WHAT IS REQUIRED: In full and word for word, return the listing that follows.
++++
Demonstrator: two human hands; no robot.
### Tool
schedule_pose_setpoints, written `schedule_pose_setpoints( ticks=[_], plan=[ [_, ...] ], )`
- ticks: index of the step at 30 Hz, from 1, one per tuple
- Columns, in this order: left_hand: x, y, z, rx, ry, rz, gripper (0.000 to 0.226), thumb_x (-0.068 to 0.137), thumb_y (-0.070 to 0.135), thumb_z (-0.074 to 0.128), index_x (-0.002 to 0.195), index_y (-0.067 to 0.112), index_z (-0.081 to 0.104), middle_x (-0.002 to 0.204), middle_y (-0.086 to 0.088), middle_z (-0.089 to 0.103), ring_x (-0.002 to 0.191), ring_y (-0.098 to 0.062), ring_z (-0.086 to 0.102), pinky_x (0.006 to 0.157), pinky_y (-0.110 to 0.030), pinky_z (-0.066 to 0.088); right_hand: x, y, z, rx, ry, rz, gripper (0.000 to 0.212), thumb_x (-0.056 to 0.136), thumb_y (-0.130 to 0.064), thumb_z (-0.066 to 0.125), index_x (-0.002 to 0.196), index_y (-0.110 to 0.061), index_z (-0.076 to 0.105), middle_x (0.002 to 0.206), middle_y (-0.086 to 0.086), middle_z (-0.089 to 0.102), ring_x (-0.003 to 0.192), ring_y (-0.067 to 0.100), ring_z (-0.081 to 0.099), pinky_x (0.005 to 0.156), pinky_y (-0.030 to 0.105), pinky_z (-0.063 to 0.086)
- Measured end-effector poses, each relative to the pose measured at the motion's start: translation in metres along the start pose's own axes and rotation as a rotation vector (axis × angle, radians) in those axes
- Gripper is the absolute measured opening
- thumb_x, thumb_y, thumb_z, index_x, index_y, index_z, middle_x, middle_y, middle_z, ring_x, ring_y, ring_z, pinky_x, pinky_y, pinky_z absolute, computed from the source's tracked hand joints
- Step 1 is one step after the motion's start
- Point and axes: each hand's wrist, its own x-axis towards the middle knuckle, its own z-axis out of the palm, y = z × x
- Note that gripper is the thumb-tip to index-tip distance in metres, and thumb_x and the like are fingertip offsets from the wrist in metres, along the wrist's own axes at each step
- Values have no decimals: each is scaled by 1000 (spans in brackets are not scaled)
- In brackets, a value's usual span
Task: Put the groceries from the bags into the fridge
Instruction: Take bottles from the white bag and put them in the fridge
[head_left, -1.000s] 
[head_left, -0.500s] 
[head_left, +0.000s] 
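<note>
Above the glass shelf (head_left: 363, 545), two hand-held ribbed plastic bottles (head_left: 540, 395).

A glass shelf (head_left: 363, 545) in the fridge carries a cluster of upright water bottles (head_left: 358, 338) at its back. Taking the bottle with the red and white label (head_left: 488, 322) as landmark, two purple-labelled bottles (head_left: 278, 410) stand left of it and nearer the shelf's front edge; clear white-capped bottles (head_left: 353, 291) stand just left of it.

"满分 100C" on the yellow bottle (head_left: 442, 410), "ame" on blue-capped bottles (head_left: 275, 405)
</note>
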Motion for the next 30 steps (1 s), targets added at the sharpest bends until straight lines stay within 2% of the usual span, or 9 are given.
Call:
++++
EXERCISE ANSWER:
Demonstrator: two human hands; no robot.
### Tool
schedule_pose_setpoints, written `schedule_pose_setpoints( ticks=[_], plan=[ [_, ...] ], )`
- ticks: index of the step at 30 Hz, from 1, one per tuple
- Columns, in this order: left_hand: x, y, z, rx, ry, rz, gripper (0.000 to 0.226), thumb_x (-0.068 to 0.137), thumb_y (-0.070 to 0.135), thumb_z (-0.074 to 0.128), index_x (-0.002 to 0.195), index_y (-0.067 to 0.112), index_z (-0.081 to 0.104), middle_x (-0.002 to 0.204), middle_y (-0.086 to 0.088), middle_z (-0.089 to 0.103), ring_x (-0.002 to 0.191), ring_y (-0.098 to 0.062), ring_z (-0.086 to 0.102), pinky_x (0.006 to 0.157), pinky_y (-0.110 to 0.030), pinky_z (-0.066 to 0.088); right_hand: x, y, z, rx, ry, rz, gripper (0.000 to 0.212), thumb_x (-0.056 to 0.136), thumb_y (-0.130 to 0.064), thumb_z (-0.066 to 0.125), index_x (-0.002 to 0.196), index_y (-0.110 to 0.061), index_z (-0.076 to 0.105), middle_x (0.002 to 0.206), middle_y (-0.086 to 0.086), middle_z (-0.089 to 0.102), ring_x (-0.003 to 0.192), ring_y (-0.067 to 0.100), ring_z (-0.081 to 0.099), pinky_x (0.005 to 0.156), pinky_y (-0.030 to 0.105), pinky_z (-0.063 to 0.086)
- Measured end-effector poses, each relative to the pose measured at the motion's start: translation in metres along the start pose's own axes and rotation as a rotation vector (axis × angle, radians) in those axes
- Gripper is the absolute measured opening
- thumb_x, thumb_y, thumb_z, index_x, index_y, index_z, middle_x, middle_y, middle_z, ring_x, ring_y, ring_z, pinky_x, pinky_y, pinky_z absolute, computed from the source's tracked hand joints
- Step 1 is one step after the motion's start
- Point and axes: each hand's wrist, its own x-axis towards the middle knuckle, its own z-axis out of the palm, y = z × x
- Note that gripper is the thumb-tip to index-tip distance in metres, and thumb_x and the like are fingertip offsets from the wrist in metres, along the wrist's own axes at each step
- Values have no decimals: each is scaled by 1000 (spans in brackets are not scaled)
- In brackets, a value's usual span
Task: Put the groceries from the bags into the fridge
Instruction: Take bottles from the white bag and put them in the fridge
[head_left, -1.000s] 
[head_left, -0.500s] 
[head_left, +0.000s] 
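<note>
Above the glass shelf (head_left: 363, 545), two hand-held ribbed plastic bottles (head_left: 540, 395).

A glass shelf (head_left: 363, 545) in the fridge carries a cluster of upright water bottles (head_left: 358, 338) at its back. Taking the bottle with the red and white label (head_left: 488, 322) as landmark, two purple-labelled bottles (head_left: 278, 410) stand left of it and nearer the shelf's front edge; clear white-capped bottles (head_left: 353, 291) stand just left of it.

"满分 100C" on the yellow bottle (head_left: 442, 410), "ame" on blue-capped bottles (head_left: 275, 405)
</note>
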Motion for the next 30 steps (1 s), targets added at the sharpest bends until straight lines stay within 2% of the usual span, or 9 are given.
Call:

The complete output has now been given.